As I recall, roadfix buys them on sale then gloats about it here, knowing we in the East can't get it.


----------



## Kayelle (Mar 4, 2012)

Gourmet Greg said:


> I see Tri Tip roasts and Tri Tip steaks in Los Angeles markets all the time. IMO the steaks are unsuitable for knowledgeable or sophisticated steak lovers but some people just want lots of beef and don't care what the cut is. However Tri Tips make great roasts.
> 
> IIRC Tri Tip roast prices are usually under $4/lb. when on sale. I haven't bought one in a while so perhaps my remembered price is pre-inflation.



 It's a good thing you said "IMO".........I'm about as knowledgeable and sophisticated as one can get about steak, and I take offense to that statement.
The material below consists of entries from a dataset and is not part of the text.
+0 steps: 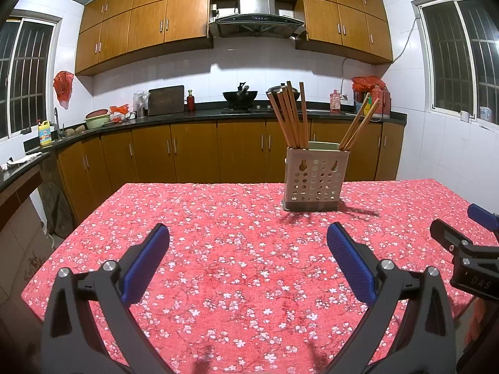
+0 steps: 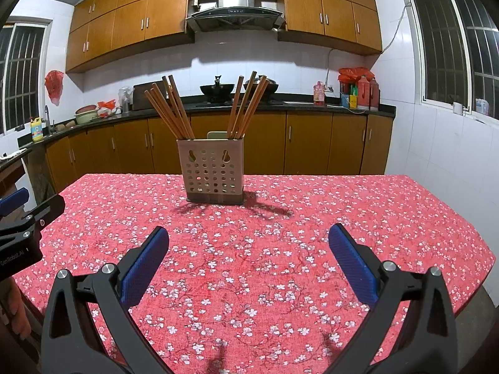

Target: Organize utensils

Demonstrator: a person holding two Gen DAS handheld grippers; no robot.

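Note:
A beige perforated utensil holder (image 1: 315,180) stands upright on the red flowered tablecloth (image 1: 237,249), far of centre; it also shows in the right wrist view (image 2: 214,171). Several brown chopsticks (image 1: 291,115) stand in its left side and more chopsticks (image 1: 358,127) lean in its right side; both bunches show in the right wrist view (image 2: 174,109) (image 2: 246,106). My left gripper (image 1: 248,237) is open and empty, above the cloth, short of the holder. My right gripper (image 2: 248,240) is open and empty, also short of the holder.
The right gripper's tip (image 1: 467,249) shows at the right edge of the left wrist view; the left gripper's tip (image 2: 28,215) at the left edge of the right wrist view. Kitchen counter (image 1: 199,115) with a wok (image 1: 240,96) lies behind the table.

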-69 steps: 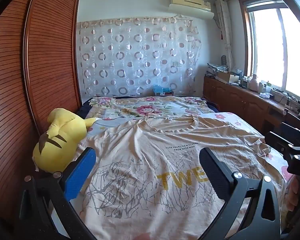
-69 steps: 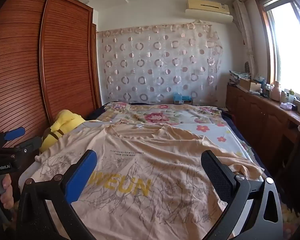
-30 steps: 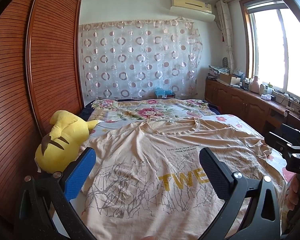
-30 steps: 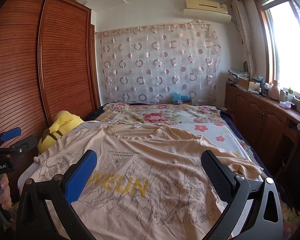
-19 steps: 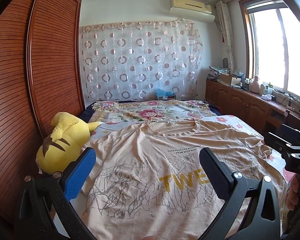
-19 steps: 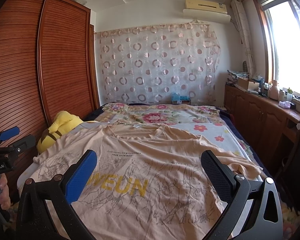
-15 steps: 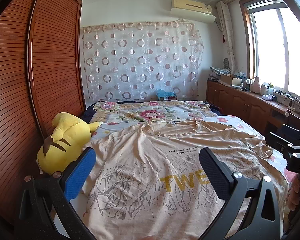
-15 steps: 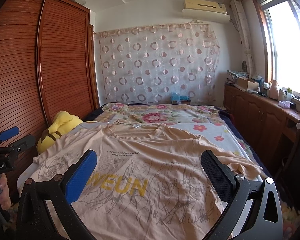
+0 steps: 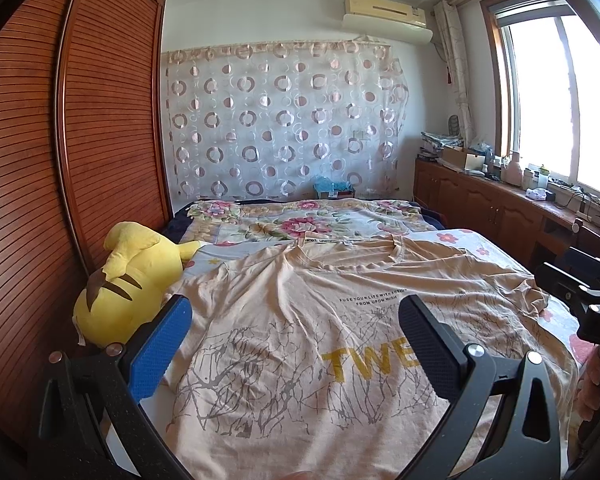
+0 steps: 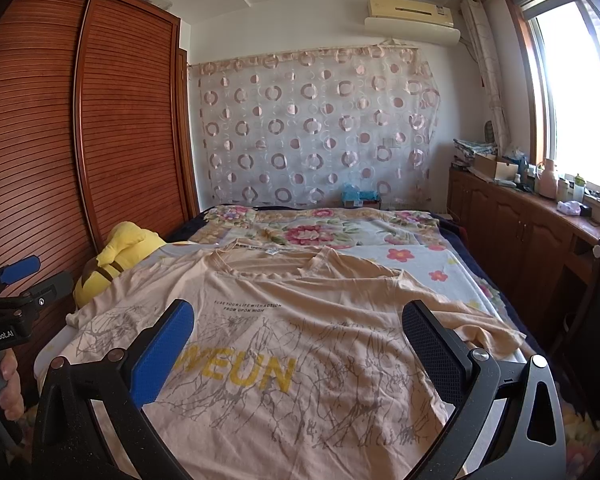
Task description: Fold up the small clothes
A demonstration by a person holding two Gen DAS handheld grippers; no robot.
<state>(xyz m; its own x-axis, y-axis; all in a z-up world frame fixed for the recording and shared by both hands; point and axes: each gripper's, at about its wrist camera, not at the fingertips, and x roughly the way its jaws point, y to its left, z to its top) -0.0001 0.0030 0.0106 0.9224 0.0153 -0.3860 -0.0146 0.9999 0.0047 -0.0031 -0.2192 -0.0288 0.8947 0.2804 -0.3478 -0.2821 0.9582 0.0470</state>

It's true, they don't make good steaks only because they are never cut against the grain. That's the fault of the meat cutter.


----------



## Greg Who Cooks (Mar 4, 2012)

Andy M. said:


> As I recall, roadfix buys them on sale then  gloats about it here, knowing we in the East can't get it.


Well I'm sorry about that, but there's plenty of great cuts good for roasting. And whenever anything is sold at a substantially lower price there's got to be a good reason for that. I'm no expert on which cuts make the best roasts but perhaps tri tips are sold for such "reasonable" prices because they may be lower in demand due to other cuts making better roasts.
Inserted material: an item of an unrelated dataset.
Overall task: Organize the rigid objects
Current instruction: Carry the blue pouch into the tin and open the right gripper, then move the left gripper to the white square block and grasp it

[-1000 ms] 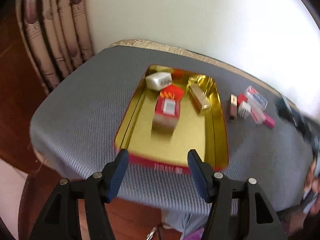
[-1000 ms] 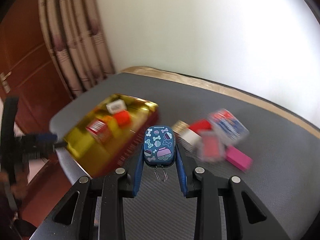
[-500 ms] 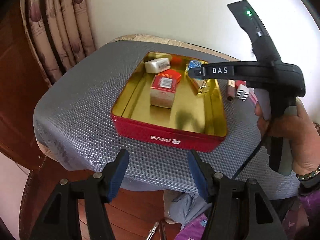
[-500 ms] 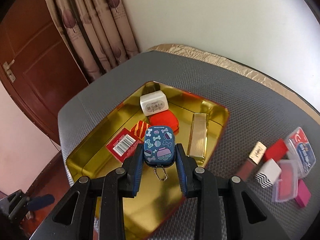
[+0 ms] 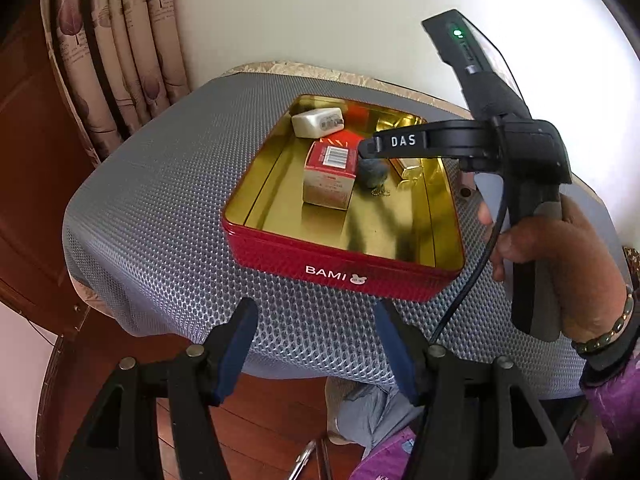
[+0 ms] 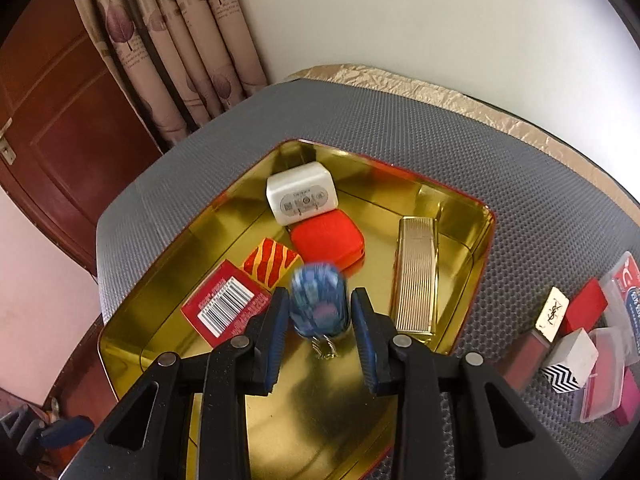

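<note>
The right gripper (image 6: 320, 312) has just been opening its jaws, and the blue pouch (image 6: 318, 306) drops blurred between them over the gold tin (image 6: 486, 216); it should back out straight. The left gripper (image 5: 314, 342) waits wide and empty

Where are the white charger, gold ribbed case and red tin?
white charger (image 6: 301, 194), right wrist view, on its label face
gold ribbed case (image 6: 416, 276), right wrist view, mid ribbed top
red tin (image 5: 340, 258), left wrist view, near red wall above the logo
</note>
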### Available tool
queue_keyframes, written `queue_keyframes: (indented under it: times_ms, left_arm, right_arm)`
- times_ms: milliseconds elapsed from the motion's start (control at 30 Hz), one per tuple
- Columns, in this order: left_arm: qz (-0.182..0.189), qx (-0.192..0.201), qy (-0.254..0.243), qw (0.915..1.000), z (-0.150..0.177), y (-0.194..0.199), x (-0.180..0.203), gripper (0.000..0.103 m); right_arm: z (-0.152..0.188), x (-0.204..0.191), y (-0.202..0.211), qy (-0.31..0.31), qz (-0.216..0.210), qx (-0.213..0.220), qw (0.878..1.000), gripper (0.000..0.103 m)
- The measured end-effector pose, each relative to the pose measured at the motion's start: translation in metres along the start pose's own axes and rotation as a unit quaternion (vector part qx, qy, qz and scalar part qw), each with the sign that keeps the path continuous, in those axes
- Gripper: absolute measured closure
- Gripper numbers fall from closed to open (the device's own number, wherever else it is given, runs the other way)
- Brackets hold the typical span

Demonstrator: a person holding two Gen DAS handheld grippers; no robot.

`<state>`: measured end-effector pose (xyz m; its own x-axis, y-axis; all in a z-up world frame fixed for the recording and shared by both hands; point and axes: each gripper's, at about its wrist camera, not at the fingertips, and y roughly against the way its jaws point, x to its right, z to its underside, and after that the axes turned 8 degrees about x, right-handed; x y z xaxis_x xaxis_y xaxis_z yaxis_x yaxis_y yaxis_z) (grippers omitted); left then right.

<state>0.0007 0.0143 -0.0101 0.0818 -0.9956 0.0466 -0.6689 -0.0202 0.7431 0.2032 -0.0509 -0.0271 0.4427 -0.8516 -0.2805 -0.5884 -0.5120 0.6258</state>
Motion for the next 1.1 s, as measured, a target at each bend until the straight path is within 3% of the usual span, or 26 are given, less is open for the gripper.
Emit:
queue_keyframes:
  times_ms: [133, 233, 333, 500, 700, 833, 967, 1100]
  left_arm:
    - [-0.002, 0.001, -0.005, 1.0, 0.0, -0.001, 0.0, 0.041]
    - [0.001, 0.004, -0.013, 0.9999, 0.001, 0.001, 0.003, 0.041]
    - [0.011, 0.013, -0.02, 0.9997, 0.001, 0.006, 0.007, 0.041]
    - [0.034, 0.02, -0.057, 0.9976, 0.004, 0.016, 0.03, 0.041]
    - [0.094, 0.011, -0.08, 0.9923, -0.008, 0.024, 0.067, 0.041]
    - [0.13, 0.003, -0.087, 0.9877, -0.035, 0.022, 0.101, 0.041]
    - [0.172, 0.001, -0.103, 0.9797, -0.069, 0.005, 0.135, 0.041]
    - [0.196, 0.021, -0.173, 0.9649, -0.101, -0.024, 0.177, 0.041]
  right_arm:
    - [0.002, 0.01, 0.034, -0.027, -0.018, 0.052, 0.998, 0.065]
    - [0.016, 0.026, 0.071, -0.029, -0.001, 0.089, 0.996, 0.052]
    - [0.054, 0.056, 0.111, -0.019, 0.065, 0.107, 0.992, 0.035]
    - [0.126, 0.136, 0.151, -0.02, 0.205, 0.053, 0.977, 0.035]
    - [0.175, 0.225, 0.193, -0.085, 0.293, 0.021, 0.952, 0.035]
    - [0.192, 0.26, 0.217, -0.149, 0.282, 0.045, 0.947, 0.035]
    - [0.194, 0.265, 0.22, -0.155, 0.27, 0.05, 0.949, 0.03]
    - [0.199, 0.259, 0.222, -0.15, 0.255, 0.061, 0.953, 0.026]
I do wonder about those people who buy tri tip steaks. I often see them sold in packages where it's obvious they were sliced off a tri tip due to the sequence of large to small pieces. They're always much lower in price compared to top sirloin, porterhouse, rib eye, etc. and good reason for it, because the tri tips are low in marbling and likely low in taste. Probably a good choice for somebody who wants a lot of beef steak at a low price vs. a tasty steak at a much higher price. Some people are "gourmets of quantity" (what the rest of us call gourmands).


----------



## Dawgluver (Mar 4, 2012)

I have been ISO tri-tip ever since reading Kayelle's description about how wonderful it is in the little stovetop smoker.  I've never seen anything like it here, but will continue to look.  From what part of the animal does it come?


----------



## Greg Who Cooks (Mar 4, 2012)

Kayelle said:


> It's a good thing you said "IMO".........I'm about as knowledgeable and sophisticated as one can get about steak, and I take offense to that statement. It's true, they don't make good steaks only because they are never cut against the grain. That's the fault of the meat cutter.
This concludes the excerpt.